Frore :: Biome (Spotted Peccary)

Bubbly and deep, slow moving clouds of moving illusion. The long slow drones with beats sound like a primitive machine just running along, doing its cyclic routines as the surrounding scenery strangely flickers into the background.

Microscopic noises sound like a gigantic force

Biome is dark and ominous, I love it. Bubbly and deep, slow moving clouds of moving illusion. The long slow drones with beats sound like a primitive machine just running along, doing its cyclic routines as the surrounding scenery strangely flickers into the background.

Biome is about life, starting with the most microscopic and primitive. Strange noises, from such a tiny world, or maybe nothing is tiny, it certainly sounds gigantic. Those little microscopic guys live at such a different pace, from their point of view, we must look like mountains just standing forever, while they speed along, eating each other.

Drums pulse and thump on and on forever, enchanting the constant listener, with sparkly maneuvers in the air.

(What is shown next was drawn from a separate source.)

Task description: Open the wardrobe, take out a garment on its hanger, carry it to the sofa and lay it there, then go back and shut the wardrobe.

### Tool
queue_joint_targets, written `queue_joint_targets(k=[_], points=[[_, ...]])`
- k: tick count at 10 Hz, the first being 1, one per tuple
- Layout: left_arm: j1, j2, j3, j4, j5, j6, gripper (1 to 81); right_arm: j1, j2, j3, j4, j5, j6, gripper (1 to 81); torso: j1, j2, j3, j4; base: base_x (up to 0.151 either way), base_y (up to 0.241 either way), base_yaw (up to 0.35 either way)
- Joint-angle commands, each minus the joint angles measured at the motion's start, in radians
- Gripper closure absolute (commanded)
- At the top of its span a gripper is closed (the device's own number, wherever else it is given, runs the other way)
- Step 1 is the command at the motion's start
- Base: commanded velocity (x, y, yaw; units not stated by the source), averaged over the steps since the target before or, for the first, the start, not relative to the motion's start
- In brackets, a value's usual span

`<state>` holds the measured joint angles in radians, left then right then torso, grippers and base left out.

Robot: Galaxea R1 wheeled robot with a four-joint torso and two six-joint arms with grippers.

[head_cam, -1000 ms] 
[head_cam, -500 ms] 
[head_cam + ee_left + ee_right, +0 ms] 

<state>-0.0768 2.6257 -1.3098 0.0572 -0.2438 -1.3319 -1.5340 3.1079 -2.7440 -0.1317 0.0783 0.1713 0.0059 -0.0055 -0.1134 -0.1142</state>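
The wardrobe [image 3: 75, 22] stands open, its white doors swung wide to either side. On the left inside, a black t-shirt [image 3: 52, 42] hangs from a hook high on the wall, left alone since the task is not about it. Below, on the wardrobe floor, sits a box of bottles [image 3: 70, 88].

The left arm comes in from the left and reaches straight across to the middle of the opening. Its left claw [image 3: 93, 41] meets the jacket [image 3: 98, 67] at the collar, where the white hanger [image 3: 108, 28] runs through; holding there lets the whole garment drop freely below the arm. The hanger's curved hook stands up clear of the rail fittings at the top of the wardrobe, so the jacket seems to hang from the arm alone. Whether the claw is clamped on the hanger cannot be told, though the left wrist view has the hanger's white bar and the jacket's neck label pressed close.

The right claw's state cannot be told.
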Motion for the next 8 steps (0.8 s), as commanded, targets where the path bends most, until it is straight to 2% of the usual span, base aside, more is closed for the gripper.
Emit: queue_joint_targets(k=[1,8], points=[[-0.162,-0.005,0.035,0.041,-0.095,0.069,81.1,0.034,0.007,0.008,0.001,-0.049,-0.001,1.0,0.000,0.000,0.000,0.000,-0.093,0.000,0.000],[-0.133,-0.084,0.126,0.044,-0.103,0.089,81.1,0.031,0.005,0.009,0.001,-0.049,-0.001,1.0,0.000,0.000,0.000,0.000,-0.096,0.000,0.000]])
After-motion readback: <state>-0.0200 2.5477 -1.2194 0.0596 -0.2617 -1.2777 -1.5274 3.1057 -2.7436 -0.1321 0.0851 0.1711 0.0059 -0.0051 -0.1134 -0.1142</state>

They just slowly float away in the rhythm, followed by the next gathering patterns. I am obsessed with the machine. The music is huge. I think of the scale differences, when microscopic noises sound like a gigantic force, the feeling is definitely scary but fascinating. Instead of hiding in safety, the tribe gathers and listens to the machine, I hear some kind of sound machines that just run on and on at a steady state. Time drops away. “Algae Bloom” (8:58) The heart beats on and on, hand drums link to my heartbeat. The first track has a powerful bass.

Behold the robots that just keep on marching. Sometimes they float away and the machine stops. These hypnotic beats are not new, but then, new is a tricky word, new to me? I have never heard it quite like this before. I can imagine that the ancients, when not trying to find food, did this instead of spending all the time on the phone. I think I should just give myself over to the huge sound, I just float as it takes us into a fully absorbing experience. It dominates your sense of sound perception, listening to this psybient world.

“Trapped in Amber” (9:48) fades in, synth glowing, then a series of new sounds weave into the situation, and now the machine is running along, hand drums and drones with odd sounding things visiting, “Protozoa” (9:45). The march commands all and it feels good to just ride along. I am one with the Protozoans. The feeling for me is emerging from chaos into a well running rhythm pattern that just bulldozes over everything. Maybe this music could be the antidote to the worldly hustle, or is it perhaps the zombie call? I think really the music is just a strong presence that we can sift through. It takes over and we ride.

Deep within the forest floor there is a nourishing quiet ::

“Fern Cluster” (8:10) is where the lost tribes abide. Deep within the forest floor there is a nourishing quiet, somehow the sound is wet and squirms with life. Always the drums sound and drive, buzzing and humming things come and go. Now there is a jam that grabs onto your floating and soaring mind, if you go with it you can evade gravity for a time. I see that the lost tribes are always there. Who is lost? The explorer or the shaman? “Luminous and Tangled” (9:13) wet forms take shape in the soup. I think I hear a water drum, and the strangely colored worms are growing wings. Now something is weaving, using bioluminescence in the shape of tentacles. I think, “everybody can dance in your sleep!

Sometimes the melodies echo and form new patterns, old flutes echo and reflect as they hang in the air. I hear ancient sounds in new kinds of songs. Maybe the old traditions were to make the music all night long, these tracks are minutes, not hours or days. what if they could go on forever? “Mycelium Dreams” (13:50). Try not to imagine calming down as you become one with the loam, a vast underground system of tubes and moving fluids. Mycelium are the hidden roots of mushrooms and there may be no sign of these beings for extended periods of time until the temperature and other conditions are just right and then the mushrooms pop up quickly. The dub narcotic bass on this track is awesome, loosening metallic screws for miles around.


Frore is the ambient music project of Paul Casper, a musician hailing from southeastern Virginia, in the USA. Casper has a unique approach to ambient music, always seeking to fuse what he calls “primitive sounds” with current technology, his music makes him realize how nothing much changes with people, that music is a fundamental human impulse and an attempt to make sounds to “fight off the loneliness.”